***** PROVIDED MATERIAL *****

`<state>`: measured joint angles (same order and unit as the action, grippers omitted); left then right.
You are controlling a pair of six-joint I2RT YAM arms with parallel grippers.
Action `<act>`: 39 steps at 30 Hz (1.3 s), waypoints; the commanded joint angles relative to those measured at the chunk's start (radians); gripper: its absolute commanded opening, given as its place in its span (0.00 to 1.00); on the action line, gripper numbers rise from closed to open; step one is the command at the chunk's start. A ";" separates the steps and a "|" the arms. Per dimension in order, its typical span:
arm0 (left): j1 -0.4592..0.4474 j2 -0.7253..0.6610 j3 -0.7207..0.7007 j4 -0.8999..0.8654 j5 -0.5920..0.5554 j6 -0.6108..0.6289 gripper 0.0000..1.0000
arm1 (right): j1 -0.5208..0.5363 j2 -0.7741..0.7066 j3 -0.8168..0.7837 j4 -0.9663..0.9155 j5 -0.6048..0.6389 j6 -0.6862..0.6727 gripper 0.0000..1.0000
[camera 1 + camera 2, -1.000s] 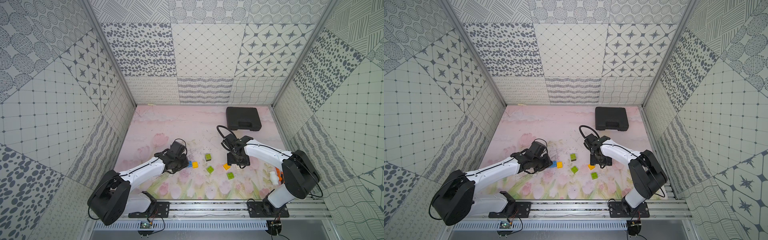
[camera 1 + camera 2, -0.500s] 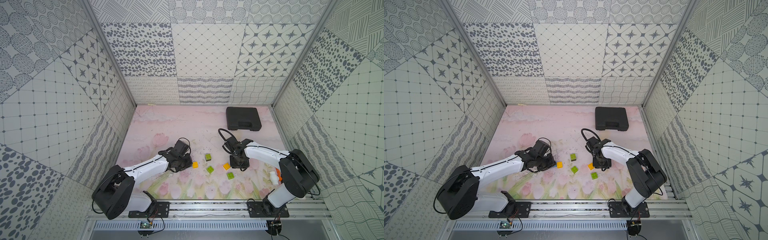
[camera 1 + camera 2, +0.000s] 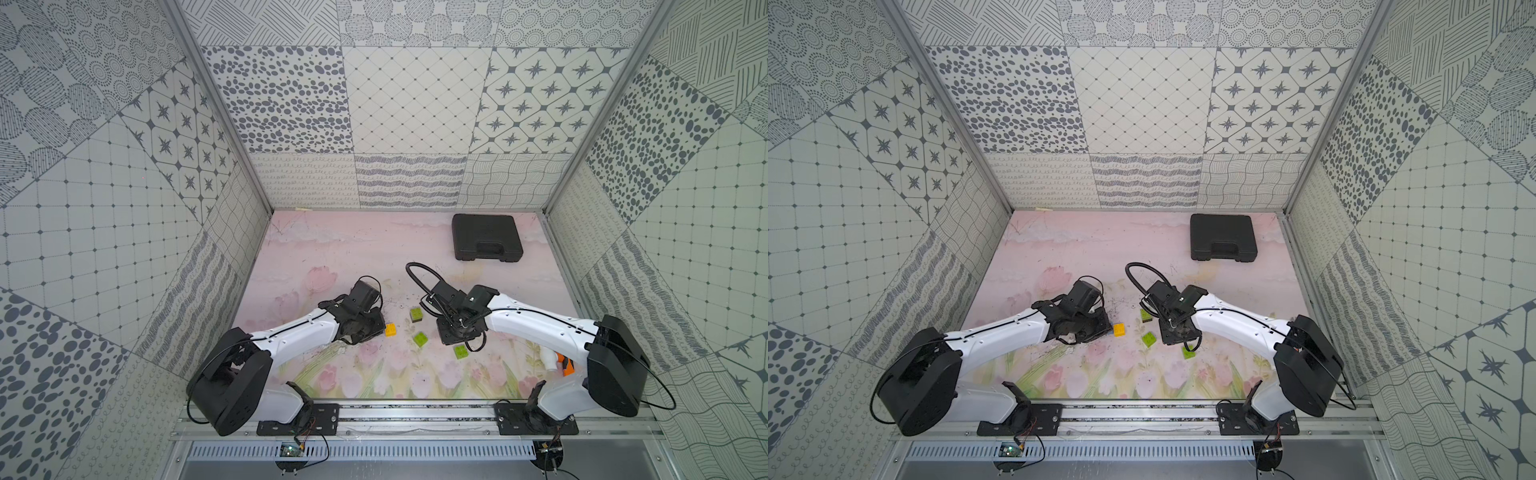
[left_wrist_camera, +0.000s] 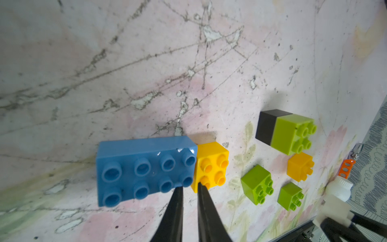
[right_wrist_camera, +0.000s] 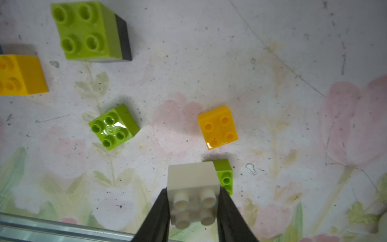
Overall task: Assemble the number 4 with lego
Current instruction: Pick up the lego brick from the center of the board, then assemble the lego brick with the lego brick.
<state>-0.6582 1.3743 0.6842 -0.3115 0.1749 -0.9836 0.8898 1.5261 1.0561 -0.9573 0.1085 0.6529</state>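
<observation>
The left pincer [image 4: 189, 186] stands almost closed. Only a narrow slit parts its two black fingers [image 4: 173, 209], and nothing sits in that slit. Its tips meet the seam where a long blue studded plastic brick [image 4: 144, 167] touches a small yellow square plastic brick [image 4: 211, 165], with one brick on each side of the tips. Whether the tips press on either brick I cannot tell.

Past the yellow brick, farther from this pincer, a lime green square brick [image 4: 293, 136] is joined to a black plastic brick [image 4: 266, 127]. Near that pair lie a second yellow-orange brick [image 4: 300, 166] and two loose lime green bricks [image 4: 256, 184] [image 4: 290, 196], none touching another. Beyond them a white plastic pipe fitting [image 4: 339, 188] sits at the mat's edge.

The right pincer [image 5: 193, 191] is clamped on a white square studded brick [image 5: 192, 178], with one finger [image 5: 159, 207] on each opposite side wall. Just behind the white brick, half hidden by it, is one of the loose green bricks [image 5: 225, 177]. Ahead of the tips lies the yellow-orange brick [image 5: 217, 126], and the other loose green brick [image 5: 114, 126] is off to one side.

In both top views each pincer is hidden under its own wrist, low over the pink flowered mat [image 3: 332, 249], with the loose bricks between them. A large black plastic case [image 3: 486, 237] lies well beyond the right pincer, near the back wall.
</observation>
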 commanded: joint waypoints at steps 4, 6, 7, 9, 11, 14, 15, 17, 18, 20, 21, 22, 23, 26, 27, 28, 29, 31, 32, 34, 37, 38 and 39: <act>0.002 0.010 0.015 -0.053 -0.023 0.002 0.15 | -0.001 0.151 0.074 0.050 -0.058 -0.044 0.33; 0.003 0.007 0.011 -0.054 -0.027 0.002 0.15 | -0.004 0.183 0.084 0.055 -0.053 -0.054 0.33; 0.005 0.005 0.009 -0.053 -0.027 0.003 0.15 | -0.006 0.194 0.087 0.056 -0.043 -0.058 0.33; 0.008 0.008 0.006 -0.051 -0.026 0.003 0.15 | -0.018 0.214 0.096 0.052 -0.020 -0.064 0.33; 0.008 0.013 0.008 -0.047 -0.023 0.002 0.15 | -0.032 0.217 0.100 0.054 0.008 -0.066 0.33; 0.008 0.020 0.009 -0.045 -0.019 0.004 0.14 | -0.055 0.215 0.108 0.056 0.026 -0.070 0.33; 0.008 0.023 0.009 -0.043 -0.020 0.005 0.15 | -0.059 0.214 0.113 0.054 0.032 -0.070 0.33; 0.010 0.027 0.009 -0.042 -0.019 0.006 0.15 | -0.060 0.212 0.126 0.039 0.060 -0.068 0.33; 0.010 0.031 0.009 -0.041 -0.017 0.006 0.15 | -0.060 0.207 0.130 0.034 0.063 -0.068 0.34; 0.010 0.038 0.011 -0.033 -0.011 0.008 0.15 | -0.061 0.184 0.124 0.035 0.076 -0.065 0.34; 0.010 0.043 0.011 -0.029 -0.007 0.009 0.15 | -0.063 0.169 0.121 0.030 0.086 -0.064 0.34; 0.009 0.049 0.011 -0.025 -0.005 0.009 0.14 | -0.062 0.157 0.120 0.022 0.098 -0.064 0.34; 0.011 0.057 0.012 -0.022 0.002 0.011 0.14 | -0.062 0.143 0.116 0.016 0.107 -0.068 0.34; 0.010 0.066 0.017 -0.012 0.019 0.011 0.14 | -0.067 0.092 0.081 0.010 0.126 -0.078 0.35; 0.009 0.063 0.021 -0.014 0.020 0.012 0.14 | -0.071 0.076 0.063 0.016 0.126 -0.088 0.36; 0.008 0.062 0.023 -0.015 0.021 0.014 0.14 | -0.078 0.066 0.047 0.024 0.132 -0.098 0.36; 0.009 0.059 0.026 -0.018 0.019 0.016 0.14 | -0.088 0.059 0.035 0.026 0.135 -0.113 0.36; 0.008 0.056 0.030 -0.024 0.015 0.019 0.14 | -0.098 0.050 0.021 0.037 0.138 -0.148 0.36; 0.008 0.056 0.033 -0.028 0.012 0.021 0.14 | -0.099 0.049 0.015 0.047 0.134 -0.169 0.36; 0.008 0.056 0.035 -0.032 0.011 0.023 0.14 | -0.100 0.057 0.011 0.059 0.132 -0.200 0.36; 0.008 0.053 0.036 -0.037 0.008 0.020 0.13 | -0.115 0.091 0.012 0.040 0.133 -0.213 0.35; 0.008 0.050 0.035 -0.037 0.007 0.019 0.13 | -0.116 0.091 -0.001 0.048 0.127 -0.212 0.35; 0.008 0.046 0.033 -0.039 0.005 0.018 0.13 | -0.120 0.091 -0.011 0.051 0.125 -0.210 0.35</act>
<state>-0.6533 1.4261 0.7094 -0.3084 0.1932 -0.9829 0.7769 1.6020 1.0691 -0.9192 0.2260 0.4770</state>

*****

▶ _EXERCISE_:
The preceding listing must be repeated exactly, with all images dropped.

▶ _RESULT_:
`<state>`: measured joint angles (same order and unit as the action, grippers omitted); left then right.
You are controlling a pair of six-joint I2RT YAM arms with parallel grippers.
Action `<act>`: 39 steps at 30 Hz (1.3 s), waypoints; the commanded joint angles relative to those measured at the chunk's start (radians); gripper: its absolute commanded opening, given as its place in its span (0.00 to 1.00); on the action line, gripper numbers rise from closed to open; step one is the command at the chunk's start. A ";" separates the steps and a "|" the arms. Per dimension in order, its typical span:
arm0 (left): j1 -0.4592..0.4474 j2 -0.7253..0.6610 j3 -0.7207..0.7007 j4 -0.8999..0.8654 j5 -0.5920..0.5554 j6 -0.6108..0.6289 gripper 0.0000..1.0000
arm1 (right): j1 -0.5208..0.5363 j2 -0.7741..0.7066 j3 -0.8168..0.7837 j4 -0.9663..0.9155 j5 -0.6048..0.6389 j6 -0.6862..0.6727 gripper 0.0000..1.0000
[camera 1 + camera 2, -1.000s] 
[camera 1 + camera 2, -0.500s] 
[camera 1 + camera 2, +0.000s] 
[left_wrist_camera, +0.000s] 
[right_wrist_camera, +0.000s] 
Overall task: Assemble the number 4 with lego
Current instruction: Pick up the lego brick from the center of the board, then assemble the lego brick with the lego brick.
<state>-0.6582 1.3743 0.6842 -0.3115 0.1749 -0.9836 0.8898 1.5261 1.0561 -0.9573 0.1085 0.6529</state>
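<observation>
The left pincer [image 4: 189, 186] stands almost closed. Only a narrow slit parts its two black fingers [image 4: 173, 209], and nothing sits in that slit. Its tips meet the seam where a long blue studded plastic brick [image 4: 144, 167] touches a small yellow square plastic brick [image 4: 211, 165], with one brick on each side of the tips. Whether the tips press on either brick I cannot tell.

Past the yellow brick, farther from this pincer, a lime green square brick [image 4: 293, 136] is joined to a black plastic brick [image 4: 266, 127]. Near that pair lie a second yellow-orange brick [image 4: 300, 166] and two loose lime green bricks [image 4: 256, 184] [image 4: 290, 196], none touching another. Beyond them a white plastic pipe fitting [image 4: 339, 188] sits at the mat's edge.

The right pincer [image 5: 193, 191] is clamped on a white square studded brick [image 5: 192, 178], with one finger [image 5: 159, 207] on each opposite side wall. Just behind the white brick, half hidden by it, is one of the loose green bricks [image 5: 225, 177]. Ahead of the tips lies the yellow-orange brick [image 5: 217, 126], and the other loose green brick [image 5: 114, 126] is off to one side.

In both top views each pincer is hidden under its own wrist, low over the pink flowered mat [image 3: 332, 249], with the loose bricks between them. A large black plastic case [image 3: 486, 237] lies well beyond the right pincer, near the back wall.
</observation>
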 commanded: joint waypoints at steps 4, 6, 7, 9, 11, 14, 15, 17, 18, 20, 21, 22, 23, 26, 27, 28, 29, 31, 32, 34, 37, 38 and 39: <act>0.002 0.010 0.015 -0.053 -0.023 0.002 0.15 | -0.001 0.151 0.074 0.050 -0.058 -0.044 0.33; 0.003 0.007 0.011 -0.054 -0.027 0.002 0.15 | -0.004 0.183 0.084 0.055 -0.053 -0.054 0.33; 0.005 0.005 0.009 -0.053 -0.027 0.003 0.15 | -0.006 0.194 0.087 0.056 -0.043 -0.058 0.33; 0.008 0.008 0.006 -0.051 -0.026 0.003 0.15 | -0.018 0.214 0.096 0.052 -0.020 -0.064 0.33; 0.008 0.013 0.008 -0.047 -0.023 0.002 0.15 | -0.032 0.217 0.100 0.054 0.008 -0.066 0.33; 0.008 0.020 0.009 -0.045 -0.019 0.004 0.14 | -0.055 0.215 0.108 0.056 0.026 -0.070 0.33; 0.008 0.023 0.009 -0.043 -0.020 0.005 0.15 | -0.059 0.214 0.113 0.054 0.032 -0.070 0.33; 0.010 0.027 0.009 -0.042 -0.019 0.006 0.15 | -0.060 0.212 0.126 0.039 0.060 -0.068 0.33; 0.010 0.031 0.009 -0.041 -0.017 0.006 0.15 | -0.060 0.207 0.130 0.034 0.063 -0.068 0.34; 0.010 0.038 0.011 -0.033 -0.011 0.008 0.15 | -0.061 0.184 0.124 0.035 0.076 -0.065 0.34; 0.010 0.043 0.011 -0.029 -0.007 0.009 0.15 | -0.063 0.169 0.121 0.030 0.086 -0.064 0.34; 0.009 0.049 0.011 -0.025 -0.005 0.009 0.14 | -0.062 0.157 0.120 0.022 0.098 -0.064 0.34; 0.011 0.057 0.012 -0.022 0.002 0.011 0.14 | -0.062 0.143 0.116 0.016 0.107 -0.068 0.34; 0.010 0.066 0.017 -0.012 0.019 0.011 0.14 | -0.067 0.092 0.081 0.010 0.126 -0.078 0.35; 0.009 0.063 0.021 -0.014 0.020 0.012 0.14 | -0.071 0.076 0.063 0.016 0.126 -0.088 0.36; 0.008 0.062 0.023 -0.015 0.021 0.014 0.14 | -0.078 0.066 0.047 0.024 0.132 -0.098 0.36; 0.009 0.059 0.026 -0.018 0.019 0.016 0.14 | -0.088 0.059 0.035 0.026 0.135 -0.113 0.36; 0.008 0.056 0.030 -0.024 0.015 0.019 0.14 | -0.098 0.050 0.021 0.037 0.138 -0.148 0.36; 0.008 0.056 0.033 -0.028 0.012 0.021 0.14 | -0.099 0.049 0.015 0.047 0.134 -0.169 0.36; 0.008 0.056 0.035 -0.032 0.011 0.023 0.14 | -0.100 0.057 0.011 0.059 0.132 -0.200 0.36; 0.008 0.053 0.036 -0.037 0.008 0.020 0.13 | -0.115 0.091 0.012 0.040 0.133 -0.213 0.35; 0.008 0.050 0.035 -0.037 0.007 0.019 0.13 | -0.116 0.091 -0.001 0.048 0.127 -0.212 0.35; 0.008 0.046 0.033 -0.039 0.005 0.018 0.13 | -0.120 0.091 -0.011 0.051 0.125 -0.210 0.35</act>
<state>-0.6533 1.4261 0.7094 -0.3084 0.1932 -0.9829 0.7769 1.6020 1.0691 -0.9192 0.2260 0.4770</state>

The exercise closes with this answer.